Катя докладывала хозяину о домашних делах, и по ее голосу Юля догадалась, что она не была в восторге от Юлиного приезда. Выходило, что та явилась,  чтобы отнять у молодухи какие-то перепадавшие ей крохи. Впрочем, она могла и ошибаться. Вряд ли найдется желающий иметь дело с глухой и слепой, потерявшей рассудок старухой. Арсений Иванович увел мать в соседнюю комнату, Катя простилась и ушла домой. А Юля стала устраиваться в своем новом жилище.
Два окна, лежанка с продавленными пружинами, стол, самодельные  полки,  набитые книгами, на стенах, как в музее, портреты, фотографии, театральные  афиши давно исчезнувших спектаклей.
— Я вам позже расскажу о нашей родословной, — говорит Арсений Иванович, заметив, с каким интересом Юля разглядывает фотографии, — а пока располагайтесь…
— Чайку согреете? — вопрошает Юля.
— Конечно, — отвечает он, ударяя на «ч».
Юля слышит, как он наливает воду в чайник, чиркает спичкой, потом, уйдя в другую комнату, кричит наставления в ухо глухой матери, опять потерявшей палку. В дребезжащем голосе «Пиковой  дамы» слышатся  деспотические нотки,  и Юле становится  не по себе. «Ну и влипла я в историю», — думает она, садясь на костлявые пружины диванчика. Она ругает себя за то, что польстилась на жалкие крохи, как бездомная собака, и одновременно оправдывает  свое появление здесь, в этом незнакомом доме, непредвиденными обстоятельствами, которые круто изменили ее жизнь.
Первые дни пребывания в непривычной обстановке, среди непривычных вещей всегда тяжелы и тревожны. Юлю тяготит ощущение, что ее ввели в дом как прислугу. Лежа на горбатом диване,  она устремляет  взор в широкие прокопченные
 доски потолка и ехидно спрашивает себя: ну что, спаслась от одиночества?  На душе у нее неспокойно. Она понимает  теперь,  что обиду, нанесенную детьми, невозможно вылечить простым перемещением тела в другую обстановку. Да, возможно, она сможет переключить внимание на что-то другое, ее не будет травмировать обитание в пустом домике, где не слышно голоса любимого внука, она, быть может, на время забудет неприятности, связанные с потерей работы. Но и здесь, в гостях у потомка знаменитой в прошлом семьи, она вряд ли обретет успокоение. И снова ее одолевают раздумья о близких людях.

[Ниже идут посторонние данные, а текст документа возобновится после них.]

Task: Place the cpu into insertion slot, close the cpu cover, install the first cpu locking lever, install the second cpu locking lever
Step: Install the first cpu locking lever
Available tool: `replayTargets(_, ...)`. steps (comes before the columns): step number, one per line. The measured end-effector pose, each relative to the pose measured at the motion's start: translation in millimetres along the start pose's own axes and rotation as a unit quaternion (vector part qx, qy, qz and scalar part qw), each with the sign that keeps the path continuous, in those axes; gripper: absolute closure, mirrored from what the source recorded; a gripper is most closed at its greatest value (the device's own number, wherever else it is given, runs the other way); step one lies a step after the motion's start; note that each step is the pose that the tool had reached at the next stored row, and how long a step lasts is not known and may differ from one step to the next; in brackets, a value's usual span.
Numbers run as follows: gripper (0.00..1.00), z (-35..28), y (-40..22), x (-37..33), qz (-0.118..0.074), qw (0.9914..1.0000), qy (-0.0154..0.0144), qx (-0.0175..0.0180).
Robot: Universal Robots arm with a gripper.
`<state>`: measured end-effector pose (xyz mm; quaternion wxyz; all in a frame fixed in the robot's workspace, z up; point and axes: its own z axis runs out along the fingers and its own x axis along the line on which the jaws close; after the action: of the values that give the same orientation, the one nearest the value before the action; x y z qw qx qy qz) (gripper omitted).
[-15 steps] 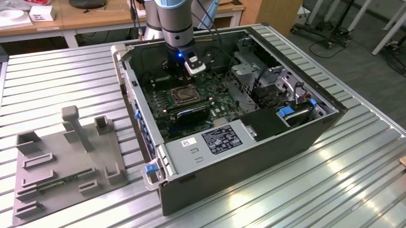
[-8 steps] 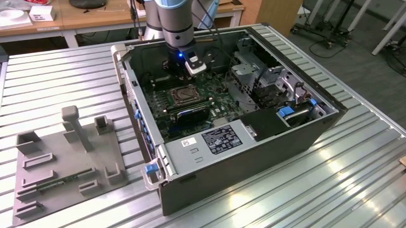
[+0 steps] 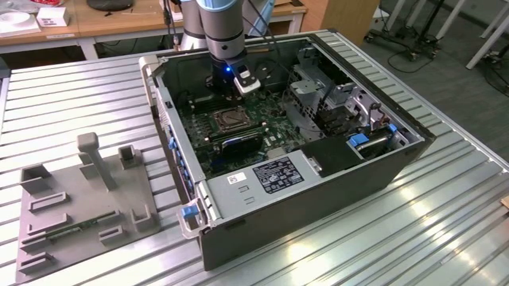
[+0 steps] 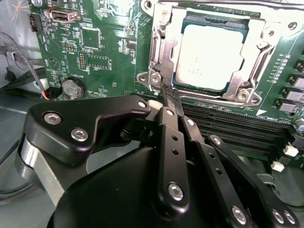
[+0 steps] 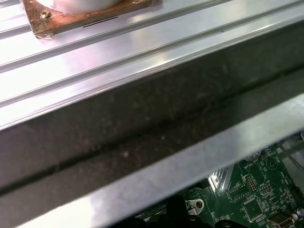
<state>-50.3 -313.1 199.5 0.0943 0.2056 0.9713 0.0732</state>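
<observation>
Hand (image 4: 167, 97) at cpu cover (image 4: 161, 52) edge

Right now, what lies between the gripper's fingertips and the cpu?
In the second wrist view, the cpu cover lies between the gripper and the cpu, its frame edge closed around the chip.

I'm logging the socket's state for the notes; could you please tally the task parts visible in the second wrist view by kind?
cpu: 1, seated in the socket
insertion slot: 1
cpu cover: 1, lying closed around the chip
gripper: 1, tips shut beside the socket's corner
Total: 4
</observation>
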Motion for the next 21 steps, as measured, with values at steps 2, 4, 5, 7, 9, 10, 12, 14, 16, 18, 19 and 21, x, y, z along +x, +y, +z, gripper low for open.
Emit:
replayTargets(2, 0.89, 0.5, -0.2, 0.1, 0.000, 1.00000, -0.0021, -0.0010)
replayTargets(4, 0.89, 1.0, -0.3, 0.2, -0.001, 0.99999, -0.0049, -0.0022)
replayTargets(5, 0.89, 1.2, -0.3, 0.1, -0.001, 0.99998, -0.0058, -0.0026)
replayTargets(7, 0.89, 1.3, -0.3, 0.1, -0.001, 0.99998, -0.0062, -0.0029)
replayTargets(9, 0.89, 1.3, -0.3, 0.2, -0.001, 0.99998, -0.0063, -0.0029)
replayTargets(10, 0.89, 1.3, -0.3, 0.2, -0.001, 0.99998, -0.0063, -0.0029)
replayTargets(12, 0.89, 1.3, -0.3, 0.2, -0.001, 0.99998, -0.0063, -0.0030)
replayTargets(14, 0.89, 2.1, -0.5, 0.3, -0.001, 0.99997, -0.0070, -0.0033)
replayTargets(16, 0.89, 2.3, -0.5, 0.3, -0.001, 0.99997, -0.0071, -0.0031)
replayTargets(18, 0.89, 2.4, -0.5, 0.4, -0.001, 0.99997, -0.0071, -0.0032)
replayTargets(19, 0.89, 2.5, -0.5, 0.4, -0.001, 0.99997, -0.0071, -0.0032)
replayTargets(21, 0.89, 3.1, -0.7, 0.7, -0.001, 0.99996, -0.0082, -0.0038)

«Дети — причина всего, — думает она. — Будь все нормально в семье, разве двинулась бы я с насиженного места?» Чувство, похожее на стыд, прокрадывается в ее сердце. «Зачем мне этот старик,  зачем эта высохшая,  как мумия,  старуха? Обслуживать».
Она переворачивается на бок, гонит от себя плохие мысли. «Влипла так влипла», — твердит про себя. Потом начинает прислушиваться. За дверью — небольшая  комнатка, похожая на чулан, где обитает до наступления тепла Арсений Иванович. Он кашляет от своего неизменного «Беломора», шаркает шлепанцами, включает очень тихо транзистор.  Юля усмехается. Дверь в ее комнату не закрыта. Интересно, что у него на уме? Через минуту-другую раздается храп. И Юля командует себе: «Засыпай!»

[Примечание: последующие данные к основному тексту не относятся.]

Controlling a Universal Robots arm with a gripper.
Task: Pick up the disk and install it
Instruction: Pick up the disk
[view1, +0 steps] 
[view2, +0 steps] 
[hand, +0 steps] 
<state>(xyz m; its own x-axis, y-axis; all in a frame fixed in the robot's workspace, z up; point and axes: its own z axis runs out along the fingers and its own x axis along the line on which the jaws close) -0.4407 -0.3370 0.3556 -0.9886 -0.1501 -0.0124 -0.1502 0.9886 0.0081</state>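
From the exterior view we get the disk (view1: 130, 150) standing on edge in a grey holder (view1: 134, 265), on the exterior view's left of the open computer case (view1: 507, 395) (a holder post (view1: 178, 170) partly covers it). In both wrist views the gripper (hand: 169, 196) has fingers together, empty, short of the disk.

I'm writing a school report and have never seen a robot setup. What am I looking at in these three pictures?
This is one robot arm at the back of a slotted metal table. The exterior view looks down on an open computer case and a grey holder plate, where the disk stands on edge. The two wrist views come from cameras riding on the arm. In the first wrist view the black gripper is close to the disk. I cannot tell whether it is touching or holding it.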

Наутро является соседка Катя с трехлитровой банкой молока. Загорелое лицо сияет улыбкой, на полной шее переливаются бусы из поддельного жемчуга, а зубы — точно как жемчуг. Она приветливо, по-свойски здоровается и, поставив банку, чего-то ждет. Юля догадывается,  что ей хочется узнать новости  и разнести  их по деревне,  поэтому она сама решает выспросить  у Кати то, что ей интересно. Например, давно ли овдовел Арсений Иванович и кто была его жена. Она не успевает и рта раскрыть, как Катя ее опережает:
— А вы надолго сюда? Юля говорит:
— Как получится, — и тут же выбрасывает свой вопрос:
 — А я у них какая по счету?
Катя не ожидала такого подвоха: и как это гостья залетная так быстро все сообразила!

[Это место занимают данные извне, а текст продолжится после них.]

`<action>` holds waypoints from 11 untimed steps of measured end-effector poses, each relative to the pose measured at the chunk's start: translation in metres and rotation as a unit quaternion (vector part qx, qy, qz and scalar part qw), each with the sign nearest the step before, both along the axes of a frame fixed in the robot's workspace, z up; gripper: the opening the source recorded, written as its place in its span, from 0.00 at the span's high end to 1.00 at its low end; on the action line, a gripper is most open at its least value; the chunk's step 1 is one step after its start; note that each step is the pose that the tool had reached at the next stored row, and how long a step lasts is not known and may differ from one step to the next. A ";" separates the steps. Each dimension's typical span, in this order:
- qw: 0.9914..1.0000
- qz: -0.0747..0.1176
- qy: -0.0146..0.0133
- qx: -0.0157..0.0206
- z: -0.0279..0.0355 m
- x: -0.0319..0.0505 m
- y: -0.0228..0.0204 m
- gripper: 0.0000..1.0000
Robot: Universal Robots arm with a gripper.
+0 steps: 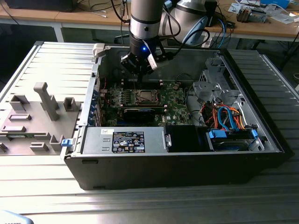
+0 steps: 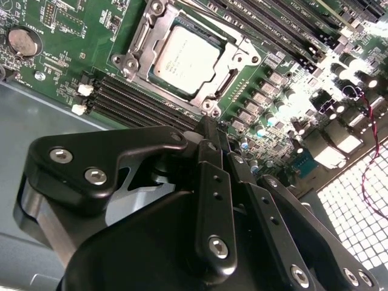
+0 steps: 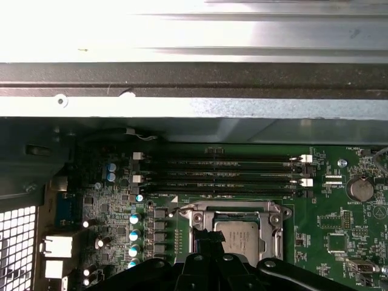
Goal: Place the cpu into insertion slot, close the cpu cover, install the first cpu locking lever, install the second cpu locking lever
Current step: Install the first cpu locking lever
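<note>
Silver chip (image 2: 185, 60) already sits in the socket (image 2: 140, 41), cover (image 2: 237, 56) down. Jaws look closed and empty above it. Coming down crooked could scrape the green board (image 2: 66, 54).

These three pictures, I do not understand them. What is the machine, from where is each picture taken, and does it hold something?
The machine is a robot arm; its gripper hangs inside an open computer case lying on a metal table. The exterior view comes from a camera off the arm that sees the whole scene. Both wrist views come from cameras riding on the arm, looking past the black gripper at the green motherboard. There the cpu, a small silver square, already sits in the insertion slot, with the cpu cover closed around it. The fingers are together and hold nothing, just beside the socket.
</note>
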State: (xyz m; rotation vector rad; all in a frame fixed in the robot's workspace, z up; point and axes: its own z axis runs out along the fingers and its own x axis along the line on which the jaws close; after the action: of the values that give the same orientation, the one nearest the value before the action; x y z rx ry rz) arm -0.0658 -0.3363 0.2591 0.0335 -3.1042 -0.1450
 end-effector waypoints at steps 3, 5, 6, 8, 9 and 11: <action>1.000 0.000 0.000 0.001 0.0000 -0.0002 0.0000 0.89; 1.000 0.000 0.000 0.001 0.0000 -0.0002 0.0000 0.89; 1.000 0.000 0.000 0.001 0.0000 -0.0002 0.0000 0.89; 1.000 0.000 0.000 0.002 0.0000 -0.0003 0.0000 0.89; 1.000 0.000 0.000 0.002 0.0000 -0.0003 0.0000 0.89; 1.000 0.000 0.000 0.002 0.0000 -0.0004 0.0000 0.89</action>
State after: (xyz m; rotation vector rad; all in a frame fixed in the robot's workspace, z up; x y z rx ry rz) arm -0.0661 -0.3362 0.2591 0.0334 -3.1039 -0.1521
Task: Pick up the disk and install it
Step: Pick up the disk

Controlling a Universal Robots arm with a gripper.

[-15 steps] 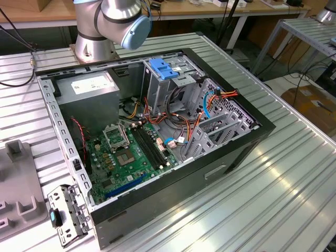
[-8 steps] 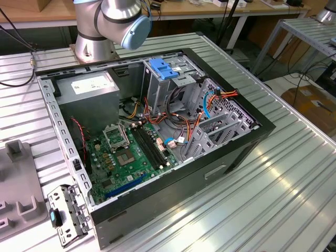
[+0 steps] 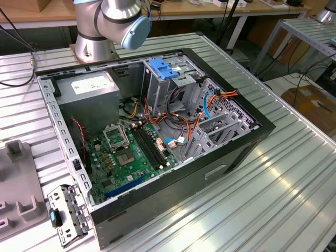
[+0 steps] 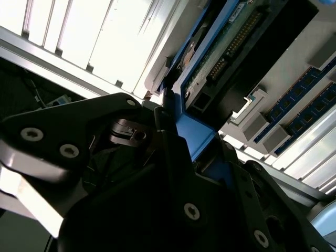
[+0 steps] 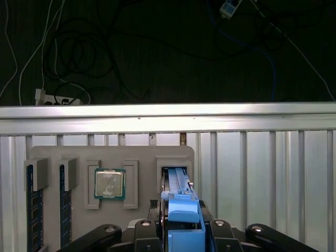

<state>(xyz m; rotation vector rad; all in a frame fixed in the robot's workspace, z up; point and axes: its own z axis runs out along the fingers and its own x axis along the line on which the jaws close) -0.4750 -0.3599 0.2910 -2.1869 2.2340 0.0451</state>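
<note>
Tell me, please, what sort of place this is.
Probably a robotics lab bench: a robot arm, an open computer case on a ribbed metal table, and a grey fixture tray holding a processor.

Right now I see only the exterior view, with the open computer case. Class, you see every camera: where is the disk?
Observer: In the first wrist view the disk stands on edge in a slot of a grey tray.
Operator: Does the arm have hold of it?
Observer: Yes. In both wrist views the gripper is shut on the disk's blue rail.
Operator: What else sits in that tray?
Observer: A processor chip in the next recess, and two memory sticks beyond it.
</note>
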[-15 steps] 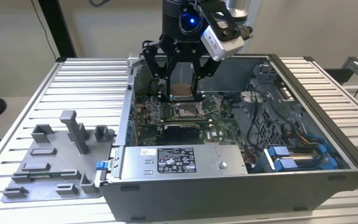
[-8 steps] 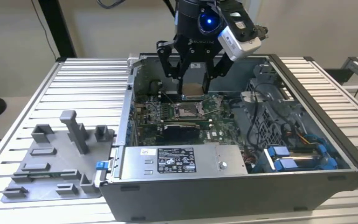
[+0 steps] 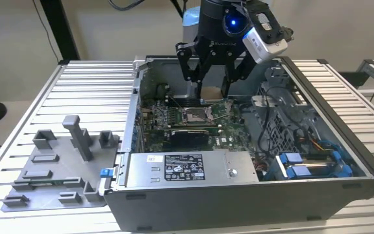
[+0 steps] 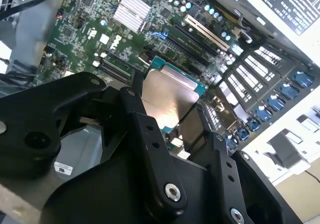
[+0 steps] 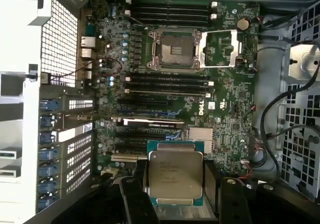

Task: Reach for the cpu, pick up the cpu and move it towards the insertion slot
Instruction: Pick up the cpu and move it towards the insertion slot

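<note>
Between pincer [image 5: 176, 204] fingers, apparently: flat silvery cpu [image 5: 175, 178]

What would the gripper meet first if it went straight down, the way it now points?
Probably the green board beside the insertion slot. The gripper, holding the cpu, hangs above the open case, apparently just off the slot; depth is unclear.

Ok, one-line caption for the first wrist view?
Gripper holding the cpu above the motherboard, open socket ahead.
</note>
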`<state>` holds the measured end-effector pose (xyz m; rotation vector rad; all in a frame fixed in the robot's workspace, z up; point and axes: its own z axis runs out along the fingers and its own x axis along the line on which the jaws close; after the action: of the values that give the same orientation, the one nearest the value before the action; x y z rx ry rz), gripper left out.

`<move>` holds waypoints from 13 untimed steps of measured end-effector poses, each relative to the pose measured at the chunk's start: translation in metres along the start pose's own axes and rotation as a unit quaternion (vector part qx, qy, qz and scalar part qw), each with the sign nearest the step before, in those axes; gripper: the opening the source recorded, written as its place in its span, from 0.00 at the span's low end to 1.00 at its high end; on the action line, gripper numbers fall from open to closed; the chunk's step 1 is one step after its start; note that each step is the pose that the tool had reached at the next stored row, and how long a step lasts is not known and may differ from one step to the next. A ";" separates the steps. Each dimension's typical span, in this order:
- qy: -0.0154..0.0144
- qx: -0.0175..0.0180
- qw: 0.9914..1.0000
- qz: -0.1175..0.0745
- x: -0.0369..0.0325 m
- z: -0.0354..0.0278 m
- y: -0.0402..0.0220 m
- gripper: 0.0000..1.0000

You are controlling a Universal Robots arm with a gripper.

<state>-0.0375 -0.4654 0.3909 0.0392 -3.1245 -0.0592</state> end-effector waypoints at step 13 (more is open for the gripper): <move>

— Ой, да у них кажное лето другая, — простодушно  отвечает она.
— Что так?

- Кто его знает. Может, кто замуж мечтал, а он против. Может, плохо благодарил.
— Жадный, что ли?
— Да не сказать. Когда начальство приезжает, тут и вино - водка рекой, и закуска на столе.
— Какое начальство?— интересуется Юля.
— Так он в районе  человек  известный. К нему все едут. Дом-то этот тоже не простой. Тута разные артисты жили, художники приезжали, он ведь, хозяин ваш, не простого племени.  Из бывших.  Отец его был писателем,  а отцов брат — художник. Их многие деревенские помнят.


***

И потекли деревенские будни. Первым делом Юля вымыла окна, выставила вторые зимние рамы, постирала  занавески. Когда Арсений Иванович подошел к месту под яблоней, где она стирала, Юля показала ему черную-пречерную воду в корыте и спросила:
— А что, прежние-то ваши прислужницы совсем не занимались окнами?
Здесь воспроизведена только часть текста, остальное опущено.